As AI gobbles up chips, prices for devices may rise
RAM prices already high, not “may rise”
- Many commenters say prices have already “gone through the roof”, citing 2–3x+ increases on identical RAM or systems bought a few years ago.
- Some see announcements about “ramping up production” as PR spin, since retail prices only move upward.
Oligopoly, AI demand, and suspected hoarding
- DRAM production is dominated by a few major fabs; consumer “brands” are mostly just resellers.
- DRAM manufacturing is highly specialized and hard for new fabs to enter.
- Several comments allege that big AI players are locking in huge long-term DRAM contracts (or buying up wafer supply), effectively cornering a large fraction of capacity and pushing up prices for everyone else.
- Others argue this is mostly textbook supply–demand: demand spiked faster than capacity can grow, so prices rise.
Supply, fabs, and product focus shifts
- Micron’s exit from direct-to-consumer (Crucial) is seen as emblematic: capacity is being redirected toward high‑margin AI and enterprise instead of retail.
- Some memory makers reportedly cut NAND and DDR4 output or delayed expansions, then benefited from higher prices when AI demand hit.

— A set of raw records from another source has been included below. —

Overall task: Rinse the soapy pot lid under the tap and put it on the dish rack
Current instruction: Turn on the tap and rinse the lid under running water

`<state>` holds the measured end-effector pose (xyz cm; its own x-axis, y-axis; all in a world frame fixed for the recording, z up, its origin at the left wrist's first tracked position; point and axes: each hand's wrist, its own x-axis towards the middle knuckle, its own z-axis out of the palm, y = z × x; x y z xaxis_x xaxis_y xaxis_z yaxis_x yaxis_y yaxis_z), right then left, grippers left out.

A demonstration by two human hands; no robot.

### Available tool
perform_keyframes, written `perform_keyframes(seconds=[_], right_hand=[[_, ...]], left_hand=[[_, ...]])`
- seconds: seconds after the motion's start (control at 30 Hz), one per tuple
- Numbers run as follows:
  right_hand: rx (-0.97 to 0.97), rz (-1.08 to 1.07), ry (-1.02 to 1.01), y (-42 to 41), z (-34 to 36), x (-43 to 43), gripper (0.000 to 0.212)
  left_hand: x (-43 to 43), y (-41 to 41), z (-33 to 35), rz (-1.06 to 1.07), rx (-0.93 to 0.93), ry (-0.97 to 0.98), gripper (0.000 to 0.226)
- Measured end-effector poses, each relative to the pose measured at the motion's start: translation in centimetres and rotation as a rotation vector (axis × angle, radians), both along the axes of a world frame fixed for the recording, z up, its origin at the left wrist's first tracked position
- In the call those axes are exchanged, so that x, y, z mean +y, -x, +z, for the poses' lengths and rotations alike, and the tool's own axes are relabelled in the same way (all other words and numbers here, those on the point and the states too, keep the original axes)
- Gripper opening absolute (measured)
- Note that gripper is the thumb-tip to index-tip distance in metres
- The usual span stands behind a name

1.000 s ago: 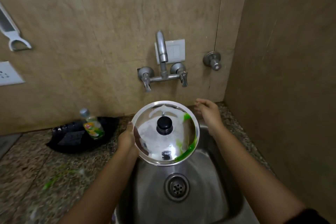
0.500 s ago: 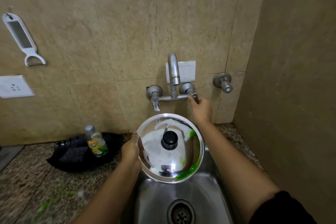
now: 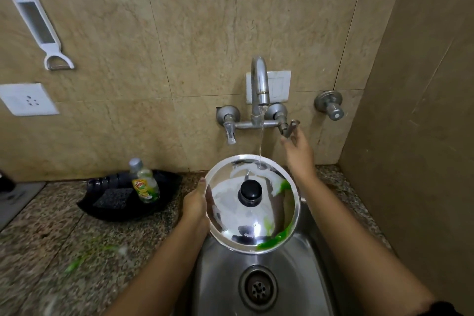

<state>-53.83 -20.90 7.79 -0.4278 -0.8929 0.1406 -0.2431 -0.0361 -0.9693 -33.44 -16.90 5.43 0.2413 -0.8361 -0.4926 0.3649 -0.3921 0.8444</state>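
A shiny steel pot lid [image 3: 230, 215] with a black knob and green soap smears along its right and lower rim is held over the steel sink [image 3: 225, 285]. My left hand [image 3: 196, 206] grips its left rim. A thin stream of water falls from the tap spout [image 3: 259, 82] onto the lid's far edge. My right hand [image 3: 298, 152] is raised beside the lid, fingertips touching the tap's right lever [image 3: 289, 128], which is turned outward. No dish rack is in view.
A black tray [image 3: 164, 197] with a scrub pad [image 3: 112, 199] and a dish soap bottle [image 3: 145, 182] sits on the granite counter left of the sink. Green soap streaks [image 3: 77, 263] lie on the counter. A peeler [image 3: 41, 28] and a socket [image 3: 27, 99] are on the wall.
My right hand rose from beside the lid to the tap's right lever and turned it; water now runs onto the lid. The left hand keeps holding the lid.
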Motion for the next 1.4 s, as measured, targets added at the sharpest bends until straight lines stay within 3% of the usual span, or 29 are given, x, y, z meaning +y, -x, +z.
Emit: perform_keyframes(seconds=[0.17, 0.23, 0.3, 0.37, 0.5, 0.67, 0.9, 1.17, 1.27, 1.4], right_hand=[[0.748, 0.354, -0.056, 0.3, -3.5, 5.0, 0.043], [0.91, 0.46, -0.113, 0.4, -3.8, 5.3, 0.051], [0.986, 0.401, -0.146, 0.6, -3.7, 5.9, 0.054], [1.017, 0.36, -0.154, 0.0, -3.7, 7.7, 0.056], [1.108, 0.537, -0.011, -2.0, -5.9, 10.8, 0.059], [1.04, 0.263, 0.014, -1.1, -7.5, 11.7, 0.058], [1.11, 0.632, 0.313, -1.8, -8.9, 13.2, 0.043], [0.998, 0.325, 0.336, 1.3, -9.3, 12.5, 0.04], [1.028, 0.486, 0.397, -1.9, -8.9, 13.3, 0.038], [1.155, 0.714, 0.198, -5.4, -7.2, 10.9, 0.045]], left_hand=[[0.0, -0.1, -0.2, 0.025, -0.02, -0.025, 0.031], [-0.2, 0.0, -0.7, 0.03, -0.02, -0.049, 0.037], [-0.3, 0.2, -0.8, 0.048, -0.008, -0.075, 0.038], [-0.4, 0.2, -0.8, 0.086, -0.015, -0.099, 0.039], [-0.5, 0.0, -0.8, 0.172, -0.109, -0.072, 0.043], [0.0, 0.0, -0.9, 0.219, -0.095, -0.04, 0.042], [0.8, 0.1, -1.3, 0.244, 0.004, -0.071, 0.043], [0.9, -0.2, -1.9, 0.2, 0.003, -0.015, 0.026], [0.8, 0.2, -1.7, 0.227, 0.067, -0.022, 0.03], [1.1, 0.9, -3.3, 0.173, 0.0, -0.052, 0.043]])
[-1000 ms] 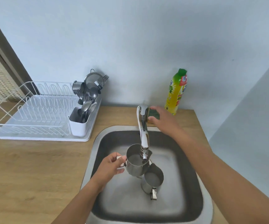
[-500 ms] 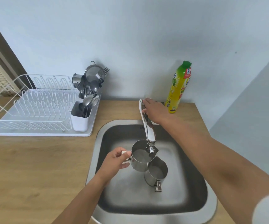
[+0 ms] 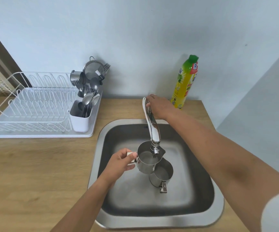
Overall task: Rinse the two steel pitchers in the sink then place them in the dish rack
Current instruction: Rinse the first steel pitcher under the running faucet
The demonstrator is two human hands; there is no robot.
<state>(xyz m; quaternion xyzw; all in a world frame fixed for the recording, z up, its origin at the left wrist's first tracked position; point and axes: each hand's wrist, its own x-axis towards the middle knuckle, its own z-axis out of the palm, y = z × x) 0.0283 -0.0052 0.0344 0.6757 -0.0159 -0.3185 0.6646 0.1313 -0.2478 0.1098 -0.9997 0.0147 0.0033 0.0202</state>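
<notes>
My left hand [image 3: 121, 162] grips the handle of a steel pitcher [image 3: 146, 162], held upright over the steel sink [image 3: 218, 206] with its mouth right under the tap spout [image 3: 153, 129]. A second steel pitcher [image 3: 162, 175] stands on the sink floor just right of and below the first, its handle toward me. My right hand [image 3: 158, 107] rests on the tap lever at the back of the sink, fingers wrapped over it. I cannot tell whether water flows. The white dish rack [image 3: 33, 113] sits on the counter at the left.
A white cutlery holder [image 3: 80, 118] with spoons, forks and a small strainer stands at the rack's right end. A yellow dish-soap bottle [image 3: 184, 84] stands against the wall right of the tap. Wooden counter [image 3: 35, 173] surrounds the sink; a wall closes the right side.
My right hand has moved from beside the tap onto its lever and stays there. The left hand keeps the pitcher under the spout. The camera has tilted slightly.
</notes>
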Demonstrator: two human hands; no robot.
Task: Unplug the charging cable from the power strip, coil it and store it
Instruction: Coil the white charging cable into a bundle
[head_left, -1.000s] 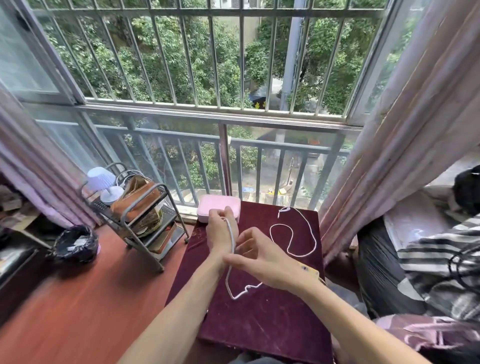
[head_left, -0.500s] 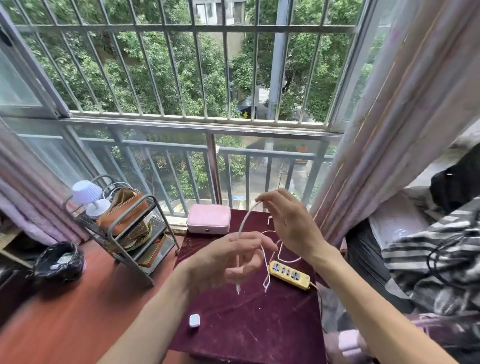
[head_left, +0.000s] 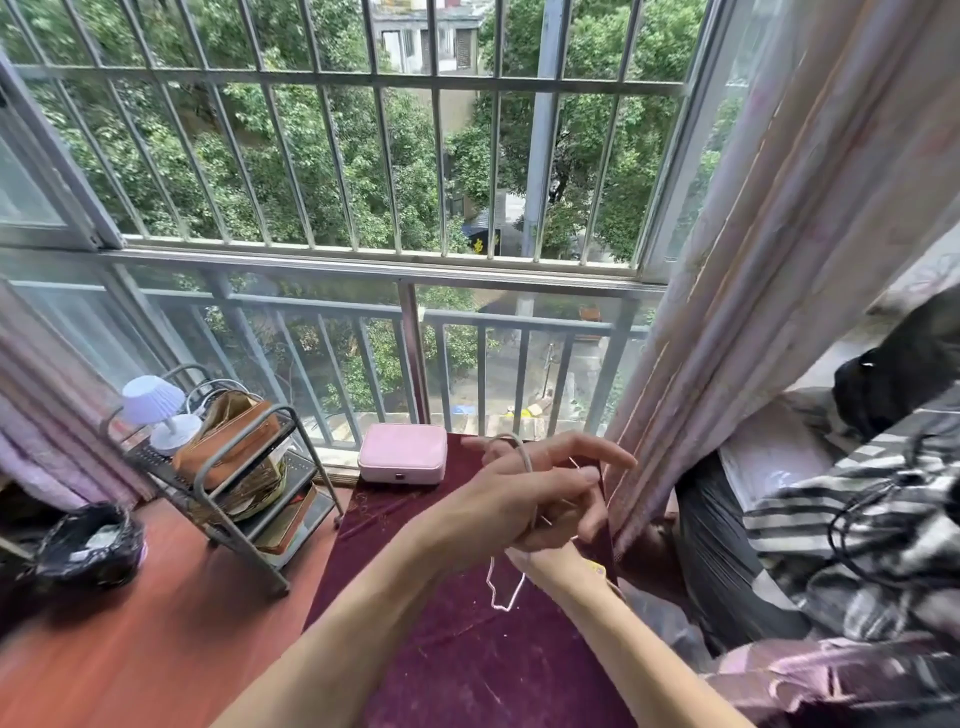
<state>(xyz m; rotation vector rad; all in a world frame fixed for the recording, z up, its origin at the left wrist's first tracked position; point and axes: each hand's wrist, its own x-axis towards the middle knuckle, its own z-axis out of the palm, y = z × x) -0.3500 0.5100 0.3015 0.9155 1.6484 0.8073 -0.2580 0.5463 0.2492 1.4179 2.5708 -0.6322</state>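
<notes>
1. Left hand (head_left: 511, 493): forearm enters from 7 o'clock and crosses over the other wrist. Palm down, fingers stretched toward 3 o'clock. The cable loops over its back; grip on the cable cannot be told.
2. Right hand (head_left: 558, 522): forearm enters from 5 o'clock. Hand lies largely hidden under the left one, with fingers curled; one fingertip shows near the curtain edge. Whether it pinches the cable cannot be told.
3. Cable (head_left: 503, 590): thin, white. One arc rises over the left hand at 12 o'clock of the hands; thin strands run between the fingers; a slack loop hangs below the wrists at 6 o'clock, over the table.
4. Table (head_left: 467, 670): dark red top, at lower centre.
5. Power strip (head_left: 596, 568): yellow, only a corner visible at 4 o'clock of the hands, beside the right wrist.
6. Pink box (head_left: 402, 453): closed, on the table's far edge, at 10 o'clock of the hands.
7. Curtain (head_left: 769, 291): pale, striped, hanging at 3 o'clock, just beside the fingertips.
8. Metal shelf cart (head_left: 244, 499): on the floor at 9 o'clock, bearing a brown bag (head_left: 226, 444) and a small white lamp (head_left: 156, 408).
9. Bin (head_left: 91, 543): lined in black, at far 9 o'clock on the floor.
</notes>
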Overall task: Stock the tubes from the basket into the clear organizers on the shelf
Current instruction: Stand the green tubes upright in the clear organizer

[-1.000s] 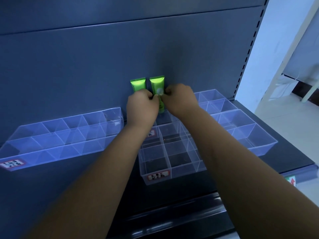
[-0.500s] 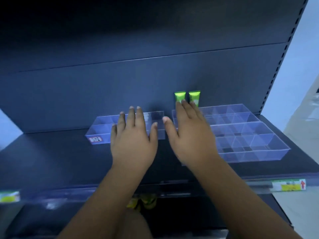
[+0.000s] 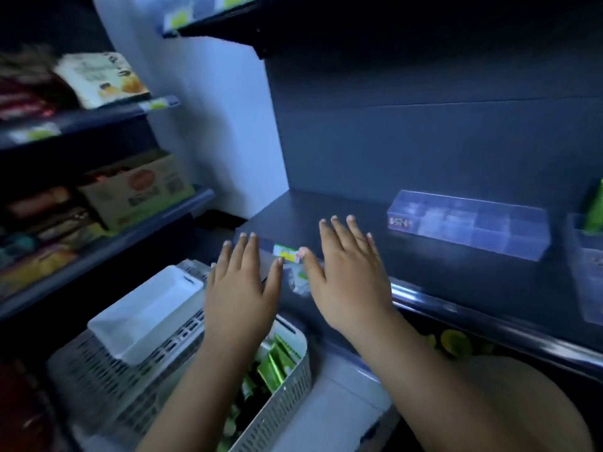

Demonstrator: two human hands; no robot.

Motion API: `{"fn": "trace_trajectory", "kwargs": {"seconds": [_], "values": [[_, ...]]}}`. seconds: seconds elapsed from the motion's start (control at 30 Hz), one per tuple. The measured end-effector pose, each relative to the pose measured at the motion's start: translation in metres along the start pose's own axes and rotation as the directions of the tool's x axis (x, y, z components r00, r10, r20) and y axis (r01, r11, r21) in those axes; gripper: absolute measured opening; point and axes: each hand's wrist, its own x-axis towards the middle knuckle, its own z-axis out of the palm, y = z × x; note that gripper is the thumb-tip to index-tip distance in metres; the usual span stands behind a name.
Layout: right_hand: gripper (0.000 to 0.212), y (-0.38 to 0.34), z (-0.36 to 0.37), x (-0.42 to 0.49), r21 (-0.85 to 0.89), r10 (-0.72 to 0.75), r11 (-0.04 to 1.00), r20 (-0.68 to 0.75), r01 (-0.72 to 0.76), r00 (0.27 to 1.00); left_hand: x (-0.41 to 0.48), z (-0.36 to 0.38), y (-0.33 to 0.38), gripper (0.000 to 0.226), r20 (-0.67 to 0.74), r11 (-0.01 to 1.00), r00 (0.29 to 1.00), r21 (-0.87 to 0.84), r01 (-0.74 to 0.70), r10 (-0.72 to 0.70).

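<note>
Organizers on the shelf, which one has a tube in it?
The right organizer, cut off at the frame edge: a green tube stands in it. The left organizer, fully in view, looks empty.

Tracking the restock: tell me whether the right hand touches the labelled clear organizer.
Apart. Head view shows bare shelf between the open right hand and the labelled clear organizer, further right.

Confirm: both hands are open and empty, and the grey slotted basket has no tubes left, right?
Not quite: the head view shows green tubes lying in the grey slotted basket. The rest holds: the left hand and right hand are both open and empty.
</note>
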Motion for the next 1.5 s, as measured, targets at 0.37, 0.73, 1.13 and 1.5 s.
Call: {"fn": "trace_trajectory", "kwargs": {"seconds": [0.37, 0.73, 1.13, 1.5], "values": [[0.071, -0.060, 0.163, -0.007, -0.048, -0.017, 0.998, 0.409, 0.041, 0.912, -0.066, 0.047, -0.167, 0.074, 0.183, 0.910, 0.895, 0.169, 0.379, -0.407], [0.040, -0.034, 0.308, -0.007, 0.008, 0.083, 0.992, 0.695, -0.123, 0.714, -0.060, 0.158, -0.229, 0.063, 0.471, 0.863, 0.738, 0.117, 0.491, -0.483], [0.020, -0.019, 0.433, -0.015, -0.133, 0.320, 0.898, 0.852, -0.420, 0.414, -0.075, 0.274, -0.228, 0.054, 0.598, 0.777, 0.506, 0.391, 0.493, -0.622], [0.021, 0.003, 0.459, -0.025, -0.160, 0.241, 0.970, 0.702, -0.181, 0.670, -0.058, 0.312, -0.232, 0.044, 0.469, 0.568, 0.336, 0.554, 0.608, -0.817]]}}
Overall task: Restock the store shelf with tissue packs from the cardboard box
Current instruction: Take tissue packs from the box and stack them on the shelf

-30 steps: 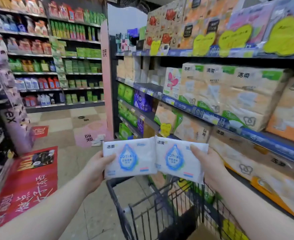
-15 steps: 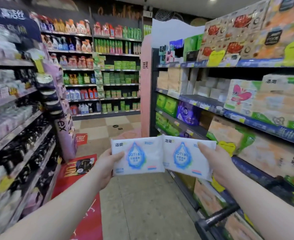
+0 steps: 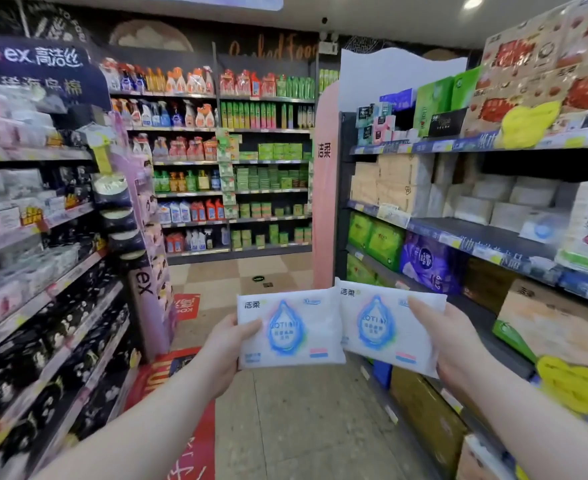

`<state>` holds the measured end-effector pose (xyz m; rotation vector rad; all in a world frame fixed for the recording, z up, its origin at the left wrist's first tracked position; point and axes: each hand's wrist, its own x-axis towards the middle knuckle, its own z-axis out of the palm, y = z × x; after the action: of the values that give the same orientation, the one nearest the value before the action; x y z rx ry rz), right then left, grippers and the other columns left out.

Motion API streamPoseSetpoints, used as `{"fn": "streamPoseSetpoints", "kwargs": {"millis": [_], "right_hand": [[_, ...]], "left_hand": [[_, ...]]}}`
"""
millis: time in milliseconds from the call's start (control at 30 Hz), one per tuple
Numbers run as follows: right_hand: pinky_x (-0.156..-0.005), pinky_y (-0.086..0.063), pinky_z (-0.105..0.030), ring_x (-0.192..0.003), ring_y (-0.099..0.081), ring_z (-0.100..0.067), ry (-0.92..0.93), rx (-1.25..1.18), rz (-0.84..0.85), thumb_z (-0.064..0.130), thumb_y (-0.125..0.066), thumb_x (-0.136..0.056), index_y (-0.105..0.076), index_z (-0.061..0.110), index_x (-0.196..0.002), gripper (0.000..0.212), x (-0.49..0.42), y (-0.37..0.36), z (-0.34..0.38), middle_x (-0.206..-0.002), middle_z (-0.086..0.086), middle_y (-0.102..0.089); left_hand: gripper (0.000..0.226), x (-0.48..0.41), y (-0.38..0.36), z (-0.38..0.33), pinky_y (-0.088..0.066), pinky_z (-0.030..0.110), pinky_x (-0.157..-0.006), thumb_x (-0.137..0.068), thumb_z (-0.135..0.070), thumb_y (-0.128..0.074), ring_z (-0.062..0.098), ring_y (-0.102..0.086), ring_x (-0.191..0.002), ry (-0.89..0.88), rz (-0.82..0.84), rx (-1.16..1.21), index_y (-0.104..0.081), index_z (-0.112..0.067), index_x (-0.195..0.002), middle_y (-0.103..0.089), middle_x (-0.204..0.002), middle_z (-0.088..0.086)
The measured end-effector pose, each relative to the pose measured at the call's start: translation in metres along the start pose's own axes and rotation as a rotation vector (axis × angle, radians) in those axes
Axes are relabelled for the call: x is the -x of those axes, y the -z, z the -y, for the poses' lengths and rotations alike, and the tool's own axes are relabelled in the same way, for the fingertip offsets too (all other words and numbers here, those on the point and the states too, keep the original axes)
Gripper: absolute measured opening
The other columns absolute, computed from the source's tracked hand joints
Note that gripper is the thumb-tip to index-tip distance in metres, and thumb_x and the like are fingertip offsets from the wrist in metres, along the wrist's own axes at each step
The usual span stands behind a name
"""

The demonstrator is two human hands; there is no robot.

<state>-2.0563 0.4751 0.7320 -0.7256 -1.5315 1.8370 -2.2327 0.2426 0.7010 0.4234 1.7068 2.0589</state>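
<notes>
Left hand (image 3: 225, 344) gripping left tissue pack (image 3: 289, 332), right hand (image 3: 453, 336) gripping right tissue pack (image 3: 382, 323)

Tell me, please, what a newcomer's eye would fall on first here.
Two white tissue packs with blue droplet prints, side by side at centre: the left pack in the left hand, the right pack in the right hand. Then the shelf on the right, partly bare.
</notes>
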Motion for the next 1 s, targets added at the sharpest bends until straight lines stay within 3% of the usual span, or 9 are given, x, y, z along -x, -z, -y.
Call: {"fn": "streamPoseSetpoints", "kwargs": {"millis": [133, 267, 367, 467, 700, 767, 900, 1000], "right_hand": [[-0.077, -0.050, -0.067, -0.088, -0.069, -0.038, 0.042, -0.004, -0.005, 0.023, -0.061, -0.091, -0.063, 0.017, -0.100, 0.011, -0.077, -0.005, 0.014, -0.103, -0.016, -0.071], [-0.076, -0.051, -0.067, -0.088, -0.069, -0.039, 0.044, -0.006, -0.041, 0.024, -0.063, -0.090, -0.058, 0.017, -0.120, 0.031, -0.133, -0.008, 0.019, -0.107, -0.016, -0.069], [-0.080, -0.054, -0.059, -0.089, -0.069, -0.034, 0.059, 0.019, -0.074, 0.023, -0.061, -0.091, -0.058, 0.016, -0.117, 0.026, -0.163, -0.005, 0.024, -0.107, -0.014, -0.069], [-0.077, -0.056, -0.055, -0.090, -0.069, -0.033, 0.092, 0.066, -0.120, 0.024, -0.061, -0.091, -0.061, 0.022, -0.098, 0.008, -0.195, 0.003, 0.029, -0.102, -0.013, -0.070], [-0.071, -0.054, -0.064, -0.087, -0.070, -0.034, 0.143, 0.084, -0.303, 0.031, -0.066, -0.088, -0.061, 0.025, -0.097, 0.012, -0.276, 0.026, 0.030, -0.100, -0.012, -0.071], [-0.073, -0.054, -0.064, -0.086, -0.070, -0.035, 0.153, 0.072, -0.366, 0.030, -0.067, -0.087, -0.061, 0.021, -0.098, 0.016, -0.300, 0.030, 0.032, -0.099, -0.014, -0.071], [-0.078, -0.055, -0.060, -0.087, -0.070, -0.034, 0.183, 0.069, -0.453, 0.026, -0.066, -0.088, -0.059, 0.013, -0.106, 0.023, -0.341, 0.028, 0.041, -0.100, -0.015, -0.071], [-0.084, -0.056, -0.050, -0.091, -0.069, -0.029, 0.226, 0.066, -0.555, 0.025, -0.065, -0.089, -0.059, 0.014, -0.108, 0.023, -0.360, 0.032, 0.043, -0.103, -0.010, -0.070]], "left_hand": [[0.013, -0.076, -0.025, -0.010, -0.052, 0.052, -0.083, -0.094, -0.006, -0.052, 0.025, -0.073, -0.073, -0.016, 0.019, -0.003, -0.058, -0.014, -0.102, -0.076, -0.083, 0.007], [0.012, -0.136, -0.045, -0.011, -0.055, 0.042, -0.067, -0.094, -0.010, -0.053, 0.026, -0.071, -0.072, 0.000, 0.010, 0.004, -0.058, -0.015, -0.103, -0.076, -0.082, 0.006], [0.018, -0.177, -0.061, -0.013, -0.058, 0.039, -0.057, -0.094, -0.010, -0.053, 0.028, -0.071, -0.075, 0.027, 0.034, 0.014, -0.055, -0.012, -0.112, -0.074, -0.094, 0.012], [0.017, -0.222, -0.080, -0.011, -0.055, 0.032, -0.046, -0.095, -0.010, -0.052, 0.023, -0.071, -0.068, 0.049, 0.080, 0.043, -0.054, -0.011, -0.112, -0.071, -0.099, 0.014], [0.022, -0.337, -0.141, -0.006, -0.056, 0.032, -0.046, -0.094, -0.007, -0.051, 0.024, -0.070, -0.071, 0.062, 0.248, 0.039, -0.051, -0.009, -0.116, -0.069, -0.100, 0.014], [0.018, -0.372, -0.158, -0.009, -0.056, 0.032, -0.046, -0.094, -0.007, -0.051, 0.022, -0.071, -0.065, 0.059, 0.322, 0.043, -0.053, -0.012, -0.111, -0.072, -0.093, 0.010], [0.013, -0.438, -0.194, -0.016, -0.057, 0.031, -0.046, -0.095, -0.006, -0.050, 0.016, -0.071, -0.058, 0.042, 0.462, 0.044, -0.057, -0.017, -0.098, -0.074, -0.075, 0.001], [0.015, -0.482, -0.224, -0.015, -0.056, 0.031, -0.044, -0.095, -0.005, -0.048, 0.018, -0.071, -0.059, 0.051, 0.584, 0.048, -0.058, -0.012, -0.104, -0.074, -0.084, 0.007]]}}
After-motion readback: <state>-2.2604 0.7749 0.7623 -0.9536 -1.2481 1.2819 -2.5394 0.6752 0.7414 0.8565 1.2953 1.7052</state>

- DRAM processes differ from logic; companies like GlobalFoundries can’t easily pivot into competitive DRAM.
Device makers and SoC/on‑package memory
- On‑die SRAM in SoCs isn’t affected, but on‑package or on‑board DRAM (Apple M‑series, Snapdragon, Ryzen “AI” parts) still depends on the same constrained DRAM dice.
- Large OEMs (Apple, others) are said to have multi‑year price and volume contracts, temporarily insulating flagship devices; smaller PC vendors and mini‑PCs already show price hikes.
Impact on consumers and personal computing
- Users report “regression” in budget PCs: higher prices but 8 GB RAM, weaker CPUs, fewer features; similar trends in phones, with once-midrange features pushed upscale.
- Some advocate stretching existing hardware with Linux or lightweight setups; others note this can’t scale if everyone does it.
- Concern that rising hardware costs plus enshittified software will hurt students, researchers, and users in poorer regions most.
Software bloat vs optimization (and centralization)
- Many hope expensive RAM will finally push devs away from Electron, JS-heavy sites, and bloated apps, forcing efficiency and leaner UIs.
- Skeptics expect the opposite: more offloading to cloud IDEs and SaaS, making powerful local machines optional only for big companies and wealthy users.
Politics, regulation, and inequality
- Some frame current pricing as cartel‑like behavior or “AI tax” that justifies government intervention, antitrust action, and subsidies for domestic fabs.
- Others stress that long‑term contracts and spot pricing carry different risks, and that over‑aggressive regulation can backfire or be captured by incumbents.
- A recurring worry: AI’s concentrated capital and resource draw will deepen inequality, price smaller players out of computing, and erode “personal computing” in favor of thin clients tied to a few hyperscalers.
Historical analogies and future trajectory
- Several compare this to GPU/crypto and the fiber‑optic overbuild: massive capex, then a glut and price collapse years later.
- Debate remains whether DRAM makers will actually overbuild; some say they are still cautious after previous boom–bust cycles.
- If AI demand cools after new fabs come online, commenters expect another era of very cheap memory—but not for several years.